Hortense voit arriver l'homme avant Erendis, qui tressaille lorsqu'il s'approche d'elle. « Te voilà enfin ma reine. » Ortie fait rapidement le rapprochement. Connor Devlin. Elle ne l'avait jamais vu, ne savait pas à quoi il ressemblait jusqu'à cet instant. Il parait jovial, un soleil face à Erendis qui n'est que nuit noire et ténèbres. « Tu as fait paniquer notre pauvre Mathilda. » Hortense entend la conversation sans vraiment l'entendre. Elle reste là, encore sous le choc, médusée. Elle regarde à peine la jeune fille qui vient d'arriver, essoufflée. Une domestique, sans aucun doute. « Miss Le Floch. » Il la salue en souriant et Hortense avale sa salive pour se donner un peu plus de contenance. « Monsieur Devlin », dit-elle à son tour pour lui rendre son salut. L'arrivée du mari d'Erendis a fait baisser la tension. « Je crois que votre femme ne se sent pas très bien. Peut-être une insolation, ou que sais-je. Vous feriez mieux de la ramener chez vous. » Son ton est poli mais son regard est sombre lorsqu'elle pose de nouveau ses yeux sur Erendis.

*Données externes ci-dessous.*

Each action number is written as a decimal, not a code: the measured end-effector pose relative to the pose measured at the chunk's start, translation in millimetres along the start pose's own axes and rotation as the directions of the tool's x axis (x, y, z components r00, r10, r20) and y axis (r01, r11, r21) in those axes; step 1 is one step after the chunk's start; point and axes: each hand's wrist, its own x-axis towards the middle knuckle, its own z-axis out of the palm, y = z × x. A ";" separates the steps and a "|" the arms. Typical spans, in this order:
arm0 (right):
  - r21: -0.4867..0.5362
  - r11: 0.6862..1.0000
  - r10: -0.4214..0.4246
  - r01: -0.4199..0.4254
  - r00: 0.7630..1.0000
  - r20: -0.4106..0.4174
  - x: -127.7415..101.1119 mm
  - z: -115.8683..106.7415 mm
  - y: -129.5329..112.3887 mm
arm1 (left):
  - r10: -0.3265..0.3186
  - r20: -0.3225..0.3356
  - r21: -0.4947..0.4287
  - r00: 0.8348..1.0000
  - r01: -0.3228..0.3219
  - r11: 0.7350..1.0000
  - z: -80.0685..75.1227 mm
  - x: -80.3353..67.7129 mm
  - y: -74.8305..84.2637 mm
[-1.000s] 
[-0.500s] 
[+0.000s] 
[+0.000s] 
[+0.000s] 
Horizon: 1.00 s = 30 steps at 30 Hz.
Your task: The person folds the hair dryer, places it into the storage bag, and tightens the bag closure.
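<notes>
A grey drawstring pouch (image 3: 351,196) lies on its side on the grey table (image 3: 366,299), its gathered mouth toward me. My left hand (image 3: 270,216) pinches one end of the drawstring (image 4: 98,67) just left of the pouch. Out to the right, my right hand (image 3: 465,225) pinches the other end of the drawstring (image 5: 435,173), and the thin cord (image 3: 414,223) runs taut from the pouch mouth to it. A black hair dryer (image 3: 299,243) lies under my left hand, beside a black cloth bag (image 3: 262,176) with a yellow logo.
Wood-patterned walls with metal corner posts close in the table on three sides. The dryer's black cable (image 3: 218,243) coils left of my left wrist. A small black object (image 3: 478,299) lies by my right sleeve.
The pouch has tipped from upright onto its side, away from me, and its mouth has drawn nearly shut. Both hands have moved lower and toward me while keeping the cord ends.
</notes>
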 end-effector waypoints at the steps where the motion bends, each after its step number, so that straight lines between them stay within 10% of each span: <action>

(reputation is what others think of us. When you have spent what feels like eternity trying to repair a few moments of time that destroyed the view others once had of you then you must ask yourself if you have the problem or is it really them ?) Les yeux brillant, perçant, nuances de bleu et de gris. Des yeux emplis d’une folie passagère qui la consumait, la rendait irrésistible, dangereuse et surtout imprévisible. Elle regardait Hortense, la sondait, chercher à percer sa peau, à entrer dans sa tête comme un serpent vicieux. La situation la dégoûtait, lui donnait la nausée. Comment pouvait-elle porter l’enfant de Nolan ? Quel monde cruel laissait une telle chose arriver ? Et tandis qu’elle se tenait là, la main crispée sur celle de son époux fraichement découvert, ses yeux s’éteignirent. L’étincelle de vie s’évapora tandis qu’elle comprenait que le destin l’avait rattrapé. Triste fatalité à laquelle elle n’échapperait pas. C’est écrit dans le ciel avec pour lettres les étoiles. Elle s’affaisse la belle Erendis, puissante Erendis réduite au silence, laissée de côté, abandonnée à une vie sans couleurs. Elle comprend, prend la mesure de cette réalité, se refuse pourtant à l’embrasser pleinement. Alors elle se raccroche à la seule chose tangible dans ce monde. Connor. Elle serre sa main, refuse de lâcher, le sait réel, le sait près d’elle, le sait prêt à tout pour sa reine. Terrible réalité dont elle prend enfin conscience. Ici, là-bas, maintenant, hier ou demain, Connor était, est et sera là. « Cesse donc de te mêler de ma vie jolie plante. » Elle la toise de son regard mesquin, se redresse, reprend ce port de reine qui lui sied et qu’on lui connait. Elle ne respecte pas Hortense, le n’a jamais fait et ne commencera jamais. Elle n’a pour elle que du mépris, de la colère et de la jalousie. « Je me sens très bien. C’est plutôt toi qui dois te sentir mal dans ce corps boursouflé. » La panique laisse place à la méchanceté légendaire qui lui colle à la peau. Elle ne sera plus la victime de cette sinistre farce. Elle affronte la situation, la gifle, lui crache au visage. Debout, les pieds ancrés dans le sol, elle regarde le monde tel qu’il est sous ses yeux. Et s’il ne doit plus changer alors soit. Digne Erendis Doriath. Fière Erendis Devlin. Elle ne laisserait pas Hortense la rabaisser de nouveau, ne la laisserait pas gagner ce combat singulier. Elle avait suffisamment gagné sans en plus la priver de ce moment.